◆ **EXERCISE DIRECTIONS**
Take the material below from its first line through the line containing "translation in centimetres" and, please, write those lines again exactly.

:: RECORDS TO PROCESS ::

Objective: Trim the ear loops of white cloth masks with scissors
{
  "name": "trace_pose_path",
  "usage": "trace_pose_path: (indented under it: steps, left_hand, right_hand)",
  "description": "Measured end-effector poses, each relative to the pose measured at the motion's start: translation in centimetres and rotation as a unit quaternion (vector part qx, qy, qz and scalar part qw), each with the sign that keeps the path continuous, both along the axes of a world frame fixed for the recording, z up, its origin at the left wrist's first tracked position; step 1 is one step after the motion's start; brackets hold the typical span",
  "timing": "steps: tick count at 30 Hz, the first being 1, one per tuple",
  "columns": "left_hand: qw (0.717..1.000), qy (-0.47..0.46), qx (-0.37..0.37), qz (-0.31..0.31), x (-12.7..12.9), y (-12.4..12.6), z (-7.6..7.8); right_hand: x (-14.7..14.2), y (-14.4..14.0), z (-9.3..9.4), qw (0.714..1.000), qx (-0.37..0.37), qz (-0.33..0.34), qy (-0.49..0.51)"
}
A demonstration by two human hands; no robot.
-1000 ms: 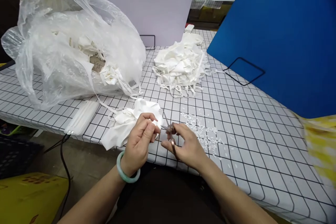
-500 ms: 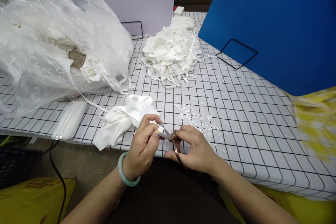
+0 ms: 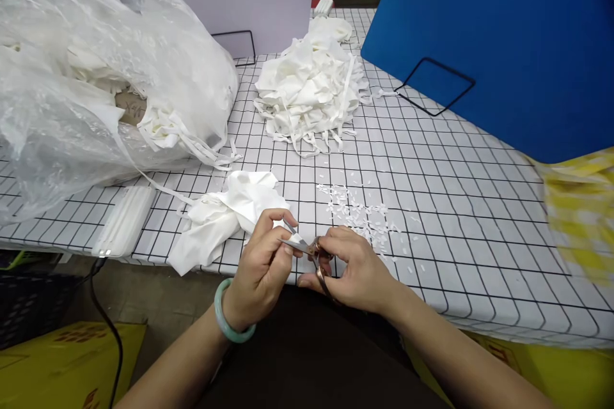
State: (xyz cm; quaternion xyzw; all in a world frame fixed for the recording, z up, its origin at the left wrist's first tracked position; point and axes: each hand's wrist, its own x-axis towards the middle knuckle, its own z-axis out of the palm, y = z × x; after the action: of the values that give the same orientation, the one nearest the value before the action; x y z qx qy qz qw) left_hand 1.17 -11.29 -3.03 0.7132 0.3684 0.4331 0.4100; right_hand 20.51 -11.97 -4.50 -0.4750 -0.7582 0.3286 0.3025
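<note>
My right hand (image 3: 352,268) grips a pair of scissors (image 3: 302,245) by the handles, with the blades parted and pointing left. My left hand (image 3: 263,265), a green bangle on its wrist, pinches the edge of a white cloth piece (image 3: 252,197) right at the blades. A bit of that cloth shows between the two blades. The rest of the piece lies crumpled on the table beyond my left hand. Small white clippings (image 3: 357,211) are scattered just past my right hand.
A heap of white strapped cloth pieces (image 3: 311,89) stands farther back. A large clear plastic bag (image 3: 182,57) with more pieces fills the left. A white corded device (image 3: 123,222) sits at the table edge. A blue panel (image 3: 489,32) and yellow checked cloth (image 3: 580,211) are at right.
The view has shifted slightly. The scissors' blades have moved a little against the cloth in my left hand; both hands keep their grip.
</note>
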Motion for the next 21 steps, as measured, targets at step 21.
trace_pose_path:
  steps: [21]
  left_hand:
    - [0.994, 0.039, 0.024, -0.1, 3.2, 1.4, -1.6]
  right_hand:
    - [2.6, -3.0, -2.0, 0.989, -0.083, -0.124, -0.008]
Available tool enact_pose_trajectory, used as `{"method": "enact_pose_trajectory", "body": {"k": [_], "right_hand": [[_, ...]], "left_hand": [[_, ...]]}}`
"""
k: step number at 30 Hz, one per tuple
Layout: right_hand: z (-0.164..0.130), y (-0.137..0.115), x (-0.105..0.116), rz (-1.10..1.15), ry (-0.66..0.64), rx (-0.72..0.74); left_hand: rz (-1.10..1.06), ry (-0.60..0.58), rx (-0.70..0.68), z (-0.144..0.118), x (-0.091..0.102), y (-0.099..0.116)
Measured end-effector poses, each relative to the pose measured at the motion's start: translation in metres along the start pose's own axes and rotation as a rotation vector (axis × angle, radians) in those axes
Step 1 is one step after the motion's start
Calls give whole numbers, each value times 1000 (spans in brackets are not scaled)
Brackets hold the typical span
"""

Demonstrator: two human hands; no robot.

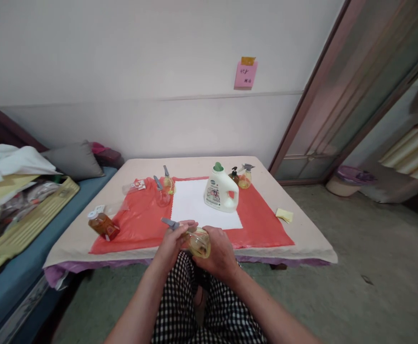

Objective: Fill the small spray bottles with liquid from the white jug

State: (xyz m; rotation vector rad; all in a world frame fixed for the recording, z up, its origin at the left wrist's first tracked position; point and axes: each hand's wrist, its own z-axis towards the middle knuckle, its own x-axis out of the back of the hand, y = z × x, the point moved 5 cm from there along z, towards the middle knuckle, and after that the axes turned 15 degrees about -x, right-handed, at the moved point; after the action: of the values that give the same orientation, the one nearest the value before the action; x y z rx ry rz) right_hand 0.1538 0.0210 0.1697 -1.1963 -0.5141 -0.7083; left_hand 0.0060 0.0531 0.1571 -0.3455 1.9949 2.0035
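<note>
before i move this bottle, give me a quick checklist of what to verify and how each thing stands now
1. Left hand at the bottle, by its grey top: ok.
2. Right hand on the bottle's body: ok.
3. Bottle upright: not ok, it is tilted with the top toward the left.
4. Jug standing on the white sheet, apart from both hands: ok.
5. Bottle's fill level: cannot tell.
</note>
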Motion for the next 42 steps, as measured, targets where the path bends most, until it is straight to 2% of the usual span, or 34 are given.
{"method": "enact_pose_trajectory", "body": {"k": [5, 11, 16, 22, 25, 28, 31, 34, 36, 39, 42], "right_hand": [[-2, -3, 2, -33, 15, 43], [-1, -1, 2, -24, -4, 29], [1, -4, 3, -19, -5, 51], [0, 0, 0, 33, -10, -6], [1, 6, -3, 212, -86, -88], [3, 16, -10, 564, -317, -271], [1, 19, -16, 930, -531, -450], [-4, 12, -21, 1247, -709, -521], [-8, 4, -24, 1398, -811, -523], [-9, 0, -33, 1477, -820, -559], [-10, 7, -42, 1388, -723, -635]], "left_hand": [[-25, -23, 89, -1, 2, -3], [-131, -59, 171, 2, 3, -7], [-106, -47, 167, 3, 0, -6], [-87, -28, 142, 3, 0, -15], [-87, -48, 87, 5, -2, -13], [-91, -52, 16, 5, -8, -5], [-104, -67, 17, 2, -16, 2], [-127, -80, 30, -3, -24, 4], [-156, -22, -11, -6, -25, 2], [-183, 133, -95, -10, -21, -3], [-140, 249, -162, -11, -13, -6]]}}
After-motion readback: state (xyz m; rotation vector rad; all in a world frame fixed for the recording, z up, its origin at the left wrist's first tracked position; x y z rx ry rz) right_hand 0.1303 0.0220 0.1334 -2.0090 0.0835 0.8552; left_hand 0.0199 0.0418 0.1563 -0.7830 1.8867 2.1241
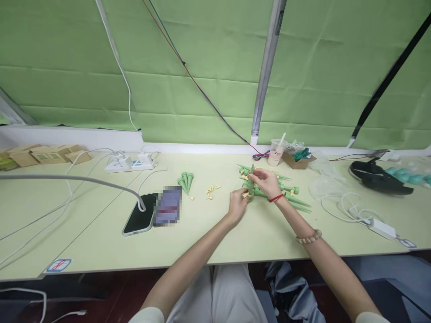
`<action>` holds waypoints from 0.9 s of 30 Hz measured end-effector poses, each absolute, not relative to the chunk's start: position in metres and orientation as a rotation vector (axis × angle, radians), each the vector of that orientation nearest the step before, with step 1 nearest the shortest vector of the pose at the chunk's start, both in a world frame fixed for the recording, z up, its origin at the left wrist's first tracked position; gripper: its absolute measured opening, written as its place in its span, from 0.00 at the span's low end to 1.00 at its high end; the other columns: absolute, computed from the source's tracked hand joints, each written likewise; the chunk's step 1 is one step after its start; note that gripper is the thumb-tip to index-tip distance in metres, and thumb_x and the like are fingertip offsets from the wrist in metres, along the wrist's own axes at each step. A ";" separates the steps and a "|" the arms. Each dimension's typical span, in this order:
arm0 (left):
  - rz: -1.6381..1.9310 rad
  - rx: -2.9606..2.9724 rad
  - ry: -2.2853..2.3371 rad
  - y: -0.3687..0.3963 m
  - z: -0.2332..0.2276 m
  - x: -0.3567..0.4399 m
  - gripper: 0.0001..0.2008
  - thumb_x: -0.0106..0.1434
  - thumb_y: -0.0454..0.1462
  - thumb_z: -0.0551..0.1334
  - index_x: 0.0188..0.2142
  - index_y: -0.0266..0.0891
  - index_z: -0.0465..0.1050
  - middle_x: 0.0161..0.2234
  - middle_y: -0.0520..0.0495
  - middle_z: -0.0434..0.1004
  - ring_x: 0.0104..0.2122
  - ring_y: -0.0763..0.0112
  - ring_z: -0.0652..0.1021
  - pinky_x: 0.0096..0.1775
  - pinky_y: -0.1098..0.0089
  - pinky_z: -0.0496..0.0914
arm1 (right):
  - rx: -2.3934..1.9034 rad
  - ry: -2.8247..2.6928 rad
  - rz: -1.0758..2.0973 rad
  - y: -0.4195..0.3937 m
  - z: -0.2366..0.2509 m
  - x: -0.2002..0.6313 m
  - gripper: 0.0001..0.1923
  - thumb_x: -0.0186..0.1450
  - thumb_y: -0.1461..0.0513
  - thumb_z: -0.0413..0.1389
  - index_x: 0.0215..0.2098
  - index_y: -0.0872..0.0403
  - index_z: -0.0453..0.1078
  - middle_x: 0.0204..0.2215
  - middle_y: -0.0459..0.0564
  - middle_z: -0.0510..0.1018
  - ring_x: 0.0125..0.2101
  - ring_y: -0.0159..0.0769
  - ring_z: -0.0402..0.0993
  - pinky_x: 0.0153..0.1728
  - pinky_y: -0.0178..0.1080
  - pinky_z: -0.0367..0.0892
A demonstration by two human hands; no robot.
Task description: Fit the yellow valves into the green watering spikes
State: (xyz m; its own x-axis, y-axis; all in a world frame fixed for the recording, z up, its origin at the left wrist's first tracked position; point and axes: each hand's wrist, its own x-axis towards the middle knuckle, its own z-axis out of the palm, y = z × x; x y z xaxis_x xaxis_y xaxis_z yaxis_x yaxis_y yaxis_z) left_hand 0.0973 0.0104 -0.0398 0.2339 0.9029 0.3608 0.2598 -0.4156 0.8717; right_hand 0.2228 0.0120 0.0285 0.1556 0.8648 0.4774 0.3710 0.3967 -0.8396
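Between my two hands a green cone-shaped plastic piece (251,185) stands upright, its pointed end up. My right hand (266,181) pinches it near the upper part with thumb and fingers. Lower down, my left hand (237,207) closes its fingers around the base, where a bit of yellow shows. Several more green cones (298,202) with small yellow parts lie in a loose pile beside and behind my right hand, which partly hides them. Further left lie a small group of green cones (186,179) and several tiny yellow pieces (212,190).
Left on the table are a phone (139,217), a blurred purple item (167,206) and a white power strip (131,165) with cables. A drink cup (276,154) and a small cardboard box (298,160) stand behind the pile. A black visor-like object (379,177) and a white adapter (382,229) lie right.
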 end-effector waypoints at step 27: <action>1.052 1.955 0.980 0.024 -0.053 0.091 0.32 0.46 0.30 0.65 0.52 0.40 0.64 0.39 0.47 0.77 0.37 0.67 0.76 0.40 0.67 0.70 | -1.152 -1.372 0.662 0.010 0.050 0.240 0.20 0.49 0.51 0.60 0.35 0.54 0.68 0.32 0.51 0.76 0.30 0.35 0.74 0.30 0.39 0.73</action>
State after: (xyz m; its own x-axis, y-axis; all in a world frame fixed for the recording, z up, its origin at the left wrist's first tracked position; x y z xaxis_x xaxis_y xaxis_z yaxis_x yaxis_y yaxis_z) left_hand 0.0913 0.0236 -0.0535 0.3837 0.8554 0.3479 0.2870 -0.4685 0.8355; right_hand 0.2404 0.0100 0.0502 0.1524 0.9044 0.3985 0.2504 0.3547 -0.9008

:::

◆ **RESPONSE FOR THIS EXERCISE**
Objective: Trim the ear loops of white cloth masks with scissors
{
  "name": "trace_pose_path",
  "usage": "trace_pose_path: (indented under it: steps, left_hand, right_hand)",
  "description": "Measured end-effector poses, each relative to the pose measured at the motion's start: translation in centimetres and rotation as a unit quaternion (vector part qx, qy, qz and scalar part qw), each with the sign that keeps the path continuous, both along the axes of a world frame fixed for the recording, z up, its origin at the left wrist's first tracked position; step 1 is one step after the motion's start; brackets hold the typical span",

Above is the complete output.